- Shadbad-e Olya Location within Iran
- Coordinates: 37°58′57″N 46°25′15″E﻿ / ﻿37.98250°N 46.42083°E
- Country: Iran
- Province: East Azerbaijan
- County: Tabriz
- District: Basmenj
- Rural District: Mehranrud

Population (2016)
- • Total: 2,229
- Time zone: UTC+3:30 (IRST)

= Shadbad-e Olya =

Village in East Azerbaijan province, Iran

Shadbad-e Olya (شادبادعليا) (Note: Also romanized as Shādbād-e ‘Olyā; also known as Shādābād-e Bālā and Shādābād-e ‘Olyā) is a village in Mehranrud Rural District of Basmenj District in Tabriz County, East Azerbaijan province, Iran.

==Demographics==
===Population===
At the time of the 2006 National Census, the village's population was 1,884 in 508 households, when it was in Meydan Chay Rural District of the Central District.
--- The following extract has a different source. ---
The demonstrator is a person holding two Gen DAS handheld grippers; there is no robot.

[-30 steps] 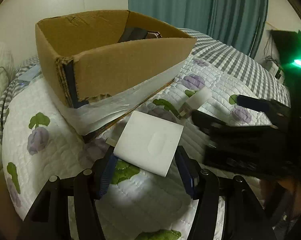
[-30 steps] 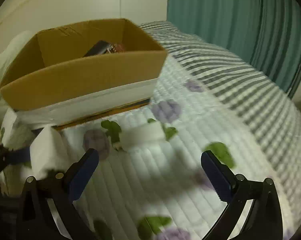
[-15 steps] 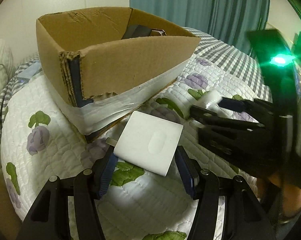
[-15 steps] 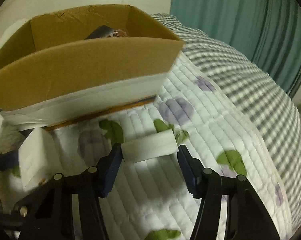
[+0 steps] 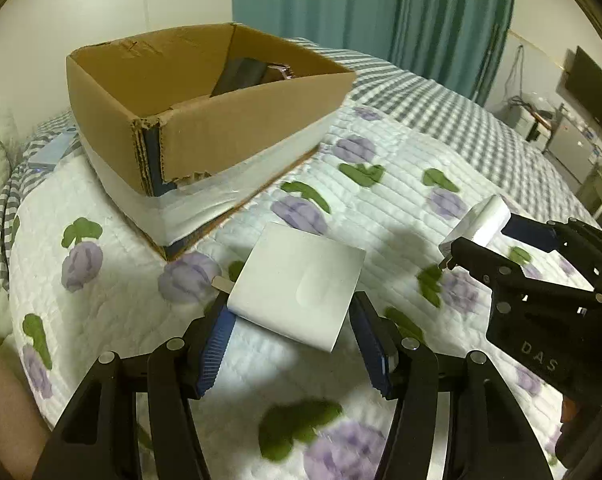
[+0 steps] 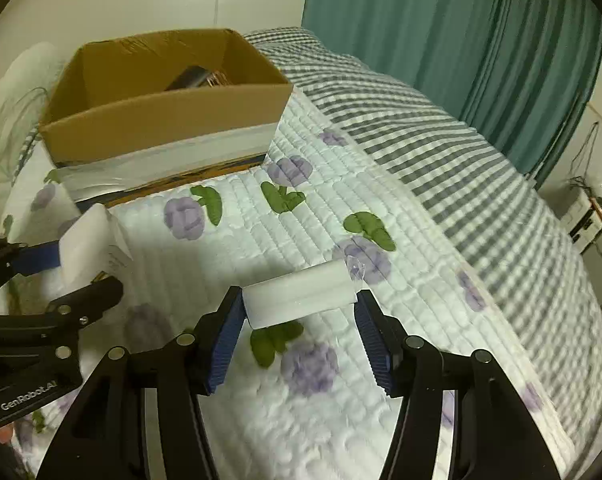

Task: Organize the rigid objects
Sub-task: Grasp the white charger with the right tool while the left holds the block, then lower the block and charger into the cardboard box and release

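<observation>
Brown box (image 5: 205, 92) with white band; white quilt (image 5: 381, 208) bears purple flowers, green leaves; teal curtain (image 6: 461, 40); grey-checked blanket (image 6: 441, 140).

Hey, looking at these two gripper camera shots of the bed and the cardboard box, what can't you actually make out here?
- Dark object in the brown cardboard box: both views, the box's near wall hides most of it; identity unclear.
- Box floor: hidden by that wall.
- Flat white square charger in the left gripper: underside hidden.
- White plug adapter in the right gripper: prongs blurred in the left view.
- Right-edge room furniture: too small, distorted.
</observation>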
The following census in 2011 counted 2,046 people in 593 households. The 2016 census measured the population of the village as 2,229 people in 675 households.

In 2021, the rural district was separated from the district in the formation of Basmenj District, and Shadbad-e Olya was transferred to Mehranrud Rural District created in the new district.